L'Argent

L'Argent (paragraphe n°524)

Chapitre III

Dans le fumoir où le valet le laissa, en disant que monsieur n'était pas rentré encore, Saccard marcha à petits pas, regardant les tableaux. Mais une voix de femme superbe, un contralto d'une puissancemélancolique et profonde, s'étant élevée dans le silence de l'hôtel, il s'approcha de la fenêtre restée ouverte, pour écouter : c'était madame qui répétait, au piano, un morceau qu'elle devait sans doute chanter le soir, dans quelque salon.

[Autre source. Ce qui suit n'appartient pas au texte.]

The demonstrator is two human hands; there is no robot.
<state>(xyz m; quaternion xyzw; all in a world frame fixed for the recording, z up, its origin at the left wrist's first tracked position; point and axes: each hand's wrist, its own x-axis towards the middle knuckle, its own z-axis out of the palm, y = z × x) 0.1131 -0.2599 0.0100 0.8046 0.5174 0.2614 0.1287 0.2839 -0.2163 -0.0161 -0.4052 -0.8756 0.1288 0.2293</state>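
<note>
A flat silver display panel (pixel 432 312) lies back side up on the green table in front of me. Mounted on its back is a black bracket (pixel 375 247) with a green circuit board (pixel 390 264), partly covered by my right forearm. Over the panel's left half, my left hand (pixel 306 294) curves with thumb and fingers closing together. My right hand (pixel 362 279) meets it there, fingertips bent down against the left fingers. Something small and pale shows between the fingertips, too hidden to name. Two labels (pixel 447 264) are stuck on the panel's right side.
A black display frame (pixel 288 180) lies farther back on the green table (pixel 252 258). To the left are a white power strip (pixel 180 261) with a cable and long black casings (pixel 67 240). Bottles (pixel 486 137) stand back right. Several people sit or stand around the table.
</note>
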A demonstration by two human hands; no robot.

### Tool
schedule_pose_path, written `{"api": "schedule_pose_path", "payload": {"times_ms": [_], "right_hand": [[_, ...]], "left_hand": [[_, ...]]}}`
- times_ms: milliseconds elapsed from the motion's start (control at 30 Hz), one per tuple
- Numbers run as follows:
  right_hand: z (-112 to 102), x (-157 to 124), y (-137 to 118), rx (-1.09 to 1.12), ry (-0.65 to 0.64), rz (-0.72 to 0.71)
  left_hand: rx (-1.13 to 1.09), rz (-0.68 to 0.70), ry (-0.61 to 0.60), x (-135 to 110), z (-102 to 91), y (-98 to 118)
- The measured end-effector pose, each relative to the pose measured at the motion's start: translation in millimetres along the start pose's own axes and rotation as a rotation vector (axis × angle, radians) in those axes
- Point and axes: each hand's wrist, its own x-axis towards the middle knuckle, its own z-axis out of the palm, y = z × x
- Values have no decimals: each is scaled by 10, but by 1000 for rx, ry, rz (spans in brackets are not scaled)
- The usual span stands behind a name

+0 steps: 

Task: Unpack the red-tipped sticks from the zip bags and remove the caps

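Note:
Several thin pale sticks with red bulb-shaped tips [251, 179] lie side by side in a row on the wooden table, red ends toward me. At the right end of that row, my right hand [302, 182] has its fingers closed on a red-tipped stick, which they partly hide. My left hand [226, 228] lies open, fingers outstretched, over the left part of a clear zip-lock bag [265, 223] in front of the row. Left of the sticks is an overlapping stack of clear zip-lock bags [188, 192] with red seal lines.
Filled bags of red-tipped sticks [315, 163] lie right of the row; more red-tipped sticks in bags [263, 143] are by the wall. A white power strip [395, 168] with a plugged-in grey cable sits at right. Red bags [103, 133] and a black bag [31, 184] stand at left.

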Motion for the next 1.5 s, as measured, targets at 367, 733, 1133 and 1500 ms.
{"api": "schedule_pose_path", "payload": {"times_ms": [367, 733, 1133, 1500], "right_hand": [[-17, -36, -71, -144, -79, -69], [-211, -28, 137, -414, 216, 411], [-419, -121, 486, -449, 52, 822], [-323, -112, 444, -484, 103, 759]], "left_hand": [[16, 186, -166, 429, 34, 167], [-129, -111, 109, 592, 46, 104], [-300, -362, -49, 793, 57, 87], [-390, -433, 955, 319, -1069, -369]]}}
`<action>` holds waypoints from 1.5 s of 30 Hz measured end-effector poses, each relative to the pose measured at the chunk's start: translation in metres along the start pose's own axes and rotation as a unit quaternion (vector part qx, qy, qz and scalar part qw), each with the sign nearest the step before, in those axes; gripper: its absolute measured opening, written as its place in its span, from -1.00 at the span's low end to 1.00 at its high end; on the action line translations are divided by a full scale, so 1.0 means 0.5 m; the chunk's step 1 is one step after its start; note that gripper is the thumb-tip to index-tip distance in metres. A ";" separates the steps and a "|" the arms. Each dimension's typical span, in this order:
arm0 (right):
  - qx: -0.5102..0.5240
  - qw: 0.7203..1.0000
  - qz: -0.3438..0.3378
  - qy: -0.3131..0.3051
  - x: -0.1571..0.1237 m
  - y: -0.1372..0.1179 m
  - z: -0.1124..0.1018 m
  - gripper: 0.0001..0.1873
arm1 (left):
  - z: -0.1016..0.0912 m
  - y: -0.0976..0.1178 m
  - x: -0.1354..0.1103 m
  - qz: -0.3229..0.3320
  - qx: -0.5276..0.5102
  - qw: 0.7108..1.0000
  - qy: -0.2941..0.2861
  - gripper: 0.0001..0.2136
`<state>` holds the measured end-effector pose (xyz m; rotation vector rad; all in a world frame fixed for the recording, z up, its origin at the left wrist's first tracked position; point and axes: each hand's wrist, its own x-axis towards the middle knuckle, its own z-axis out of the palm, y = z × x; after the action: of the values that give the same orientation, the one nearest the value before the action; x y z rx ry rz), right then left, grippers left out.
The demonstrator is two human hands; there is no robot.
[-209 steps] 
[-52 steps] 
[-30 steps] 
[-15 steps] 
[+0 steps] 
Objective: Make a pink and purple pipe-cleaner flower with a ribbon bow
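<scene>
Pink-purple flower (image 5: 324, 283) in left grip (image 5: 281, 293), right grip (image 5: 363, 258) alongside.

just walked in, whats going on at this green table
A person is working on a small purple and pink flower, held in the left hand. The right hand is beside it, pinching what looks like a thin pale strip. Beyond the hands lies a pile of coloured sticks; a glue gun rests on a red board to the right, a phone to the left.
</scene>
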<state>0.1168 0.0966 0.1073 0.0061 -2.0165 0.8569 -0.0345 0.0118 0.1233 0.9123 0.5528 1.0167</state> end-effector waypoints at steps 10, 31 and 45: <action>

Puis, bercé par cette musique, il en vint à songer aux histoires extraordinaires que l'on contait de Daigremont : l'histoire de l'Hadamantine surtout, cet emprunt de cinquante millions dont il avait gardé en main le stock entier, le faisant vendre et revendre cinq fois par des courtiers à lui, jusqu'à ce qu'il eût créé un marché, établi un prix ; puis, la vente sérieuse, la dégringolade fatale de trois cents francs à quinze francs, les bénéfices énormes sur tout un petit monde de naïfs, ruinés du coup. Ah ! il était fort, un terrible monsieur ! La voix de madame continuait, exhalant une plainte de tendresse, éperdue, d'une ampleur tragique ; tandis que Saccard, revenu au milieu de la pièce, s'était arrêté devant un Meissonier, qu'il estimait cent mille francs.